Selon les services de la Commission européenne entendus par les rapporteurs, ces intentions d'achats énergétiques de l'UE de 250 Md$ par an au cours des trois prochaines années correspondent aux approvisionnements énergétiques considérés comme nécessaires pour garantir une indépendance énergétique totale vis-à-vis de la Russie.

Or, la Commission ne peut pas passer de commandes sur les marchés pétroliers et gaziers, sans compter que de tels engagements seraient susceptibles de remettre en cause les efforts européens de décarbonation.

Surtout, ces chiffres ne sont pas réalistes, car ils impliqueraient que les entreprises américaines redirigent immédiatement toutes leurs exportations d'énergies fossiles vers l'Europe et cessent d'approvisionner leurs autres clients dans le monde, ce qui n'est pas envisageable.

L'UE s'est également engagée à investir sur cette période 600 Md$ aux États-Unis.

Outre le fait que la Commission européenne n'est pas en mesure d'investir à la place des entreprises, ce chiffre représente en réalité les projets actuels d'investissements des entreprises européennes sur le sol américain. La conclusion de l'accord de Turnberry ne devrait donc guère avoir d'impact sur lui. Il reflète simplement la densité des stocks d'investissements mutuels de part et d'autre de l'Atlantique, les investissements directs étrangers (IDE) américains en France représentant, comme mentionné supra, quelque 144 milliards d'euros, ce qui en fait le premier investisseur étranger dans notre pays.

Enfin, la Commission européenne se serait, selon le président américain, engagée à ce que les États membres de l'Union européenne acquièrent pour plusieurs « centaines de milliards de dollars » d'équipements militaires américains.

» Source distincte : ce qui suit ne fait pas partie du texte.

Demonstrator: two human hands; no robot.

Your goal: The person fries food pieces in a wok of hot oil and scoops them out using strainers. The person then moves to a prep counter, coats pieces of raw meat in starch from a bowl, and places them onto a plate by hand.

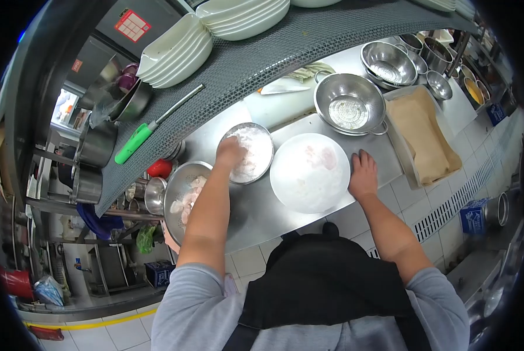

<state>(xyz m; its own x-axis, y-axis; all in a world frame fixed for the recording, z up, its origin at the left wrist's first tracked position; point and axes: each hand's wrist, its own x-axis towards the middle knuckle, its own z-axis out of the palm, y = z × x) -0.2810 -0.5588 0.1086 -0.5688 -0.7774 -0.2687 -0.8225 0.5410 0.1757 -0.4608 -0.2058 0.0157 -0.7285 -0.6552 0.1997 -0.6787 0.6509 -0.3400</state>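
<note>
My left hand point(231, 153) reaches into a round metal bowl point(270, 139) of white powder that looks like flour point(253, 158). Its fingertips are hidden in the bowl, so I cannot tell whether they hold anything. Beside it, partly under my left forearm, sits a steel bowl point(173, 182) with pale, raw-looking meat pieces point(187, 200). A large white round plate point(308, 196), dusted white, carries a few pale pink pieces point(323, 157) near its far side. Close to the plate's right edge, my right hand point(364, 175) rests on the steel counter with fingers spread, holding nothing.
Steel colanders point(348, 99) and a paper-lined tray point(422, 137) stand to the right. Behind lies a knife point(285, 88) on a white board point(267, 108). An overhead shelf point(238, 64) bears stacked white dishes point(177, 52) and a green-handled rod point(136, 142).
</note>
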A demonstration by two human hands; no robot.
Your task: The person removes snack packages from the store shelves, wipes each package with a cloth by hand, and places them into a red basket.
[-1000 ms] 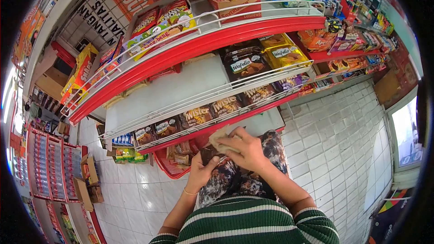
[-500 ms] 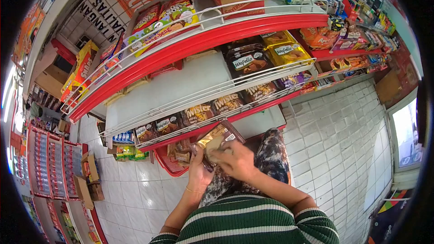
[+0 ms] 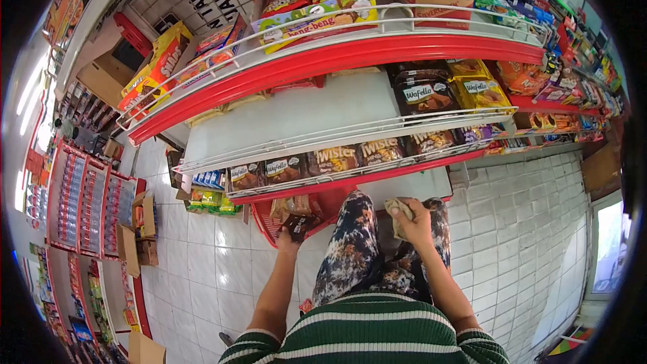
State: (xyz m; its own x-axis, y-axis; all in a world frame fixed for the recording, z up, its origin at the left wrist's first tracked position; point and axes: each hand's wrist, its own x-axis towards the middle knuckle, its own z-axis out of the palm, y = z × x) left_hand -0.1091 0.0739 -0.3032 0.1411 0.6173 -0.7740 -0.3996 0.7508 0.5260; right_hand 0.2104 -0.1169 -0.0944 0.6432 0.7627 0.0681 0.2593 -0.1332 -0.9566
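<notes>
My left hand (image 3: 288, 240) is low at the left, closed on a dark brown snack packet (image 3: 301, 226) at the red basket (image 3: 268, 222). Other snack packets (image 3: 288, 206) lie in that basket, below the shelf. Over my right knee, my right hand (image 3: 418, 224) grips a crumpled beige cloth (image 3: 397, 216). Brown Twister packets (image 3: 333, 160) and Wafello packets (image 3: 283, 168) line the lower shelf in front of me.
A red-edged shelf (image 3: 337, 59) with wire rails spans the front. On its top stand a beng-beng box (image 3: 317, 21) and a Superstar box (image 3: 438, 17). Dark Wafello packs (image 3: 424, 92) sit on the middle shelf. Bottle racks (image 3: 91, 202) and cardboard boxes (image 3: 128, 249) are at the left.
My hands have parted. The left carried the brown packet down and left to the red basket; the right moved right with the cloth. The view shifted, so the shelves appear further right.
</notes>
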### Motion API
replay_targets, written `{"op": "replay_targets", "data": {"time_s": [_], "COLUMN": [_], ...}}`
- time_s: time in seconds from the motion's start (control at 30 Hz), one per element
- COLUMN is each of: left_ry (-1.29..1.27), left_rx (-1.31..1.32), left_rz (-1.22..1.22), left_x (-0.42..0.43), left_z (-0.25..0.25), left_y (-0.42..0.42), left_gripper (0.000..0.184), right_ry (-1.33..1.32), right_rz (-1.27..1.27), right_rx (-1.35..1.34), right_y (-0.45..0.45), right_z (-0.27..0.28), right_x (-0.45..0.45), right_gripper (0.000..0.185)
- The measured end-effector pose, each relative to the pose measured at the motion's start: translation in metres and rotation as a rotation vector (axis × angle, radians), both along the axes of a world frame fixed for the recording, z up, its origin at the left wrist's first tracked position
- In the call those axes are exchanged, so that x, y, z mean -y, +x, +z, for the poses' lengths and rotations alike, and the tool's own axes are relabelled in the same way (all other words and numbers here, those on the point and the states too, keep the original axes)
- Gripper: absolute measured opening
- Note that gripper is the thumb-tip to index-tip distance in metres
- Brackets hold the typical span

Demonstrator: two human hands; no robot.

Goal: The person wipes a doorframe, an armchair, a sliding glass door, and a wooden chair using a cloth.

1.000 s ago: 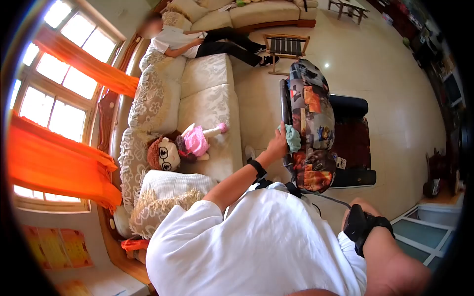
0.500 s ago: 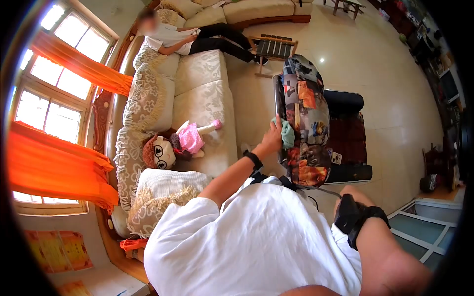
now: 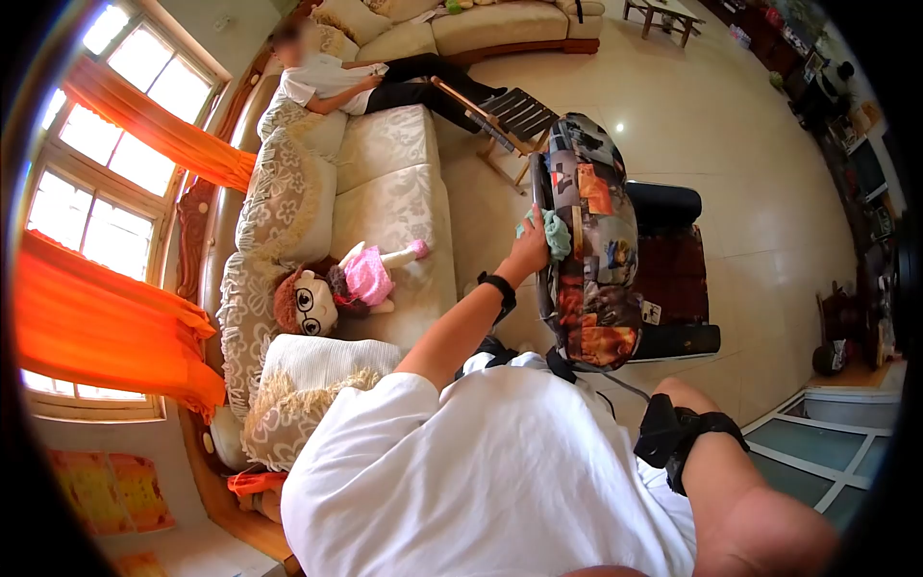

Le fait est que les projets de réarmement de la plupart des États membres de l'UE, couplés au succès à l'export des équipements américains, signifient qu'une hausse des importations de matériel militaire américain est quasiment certaine dans les années à venir en dépit de la volonté de l'UE de davantage faire appel à ses propres industriels ; cette réalité avait néanmoins vocation à s'imposer avec ou sans l'accord de Turnberry.

4. Des exemptions souhaitables, mais qui pourraient laisser libre cours à l'arbitraire

Comme indiqué supra, l'accord de Turnberry prévoit que les États-Unis et l'Union européenne auront vocation à continuer à négocier afin d'exempter de droits de douane « plancher » d'autres secteurs de l'économie européenne.

Si de telles négociations sont bien sûr souhaitables et doivent être activement conduites, elles montrent à quel point ce système de droits de douane mis en place par l'administration Trump constitue pour elle un outil de pouvoir qu'elle manie de façon discrétionnaire, au gré de ses intérêts, ouvrant la voie à un usage arbitraire et non plus fondé sur un cadre juridique solidement établi et prévisible, pourtant nécessaire au bon fonctionnement du système commercial international.

Lors de son audition, l'économiste Isabelle Méjean a en outre rappelé que la première administration Trump, lorsqu'elle avait mis en place des droits de douane entre 2017 et 2021, avait prévu un système de guichet auquel les entreprises pouvaient directement se présenter pour tenter d'obtenir au cas par cas des exemptions.

Par nature opaque, ce dispositif ouvrait la voie à la mise en oeuvre de pratiques s'assimilant à du favoritisme.


* 58 Mogens Peter Carl est un ancien haut fonctionnaire européen et international, ayant dirigé successivement la Direction générale du Commerce (DG Trade) et la Direction générale de l'Environnement (DG Environment) de la Commission européenne.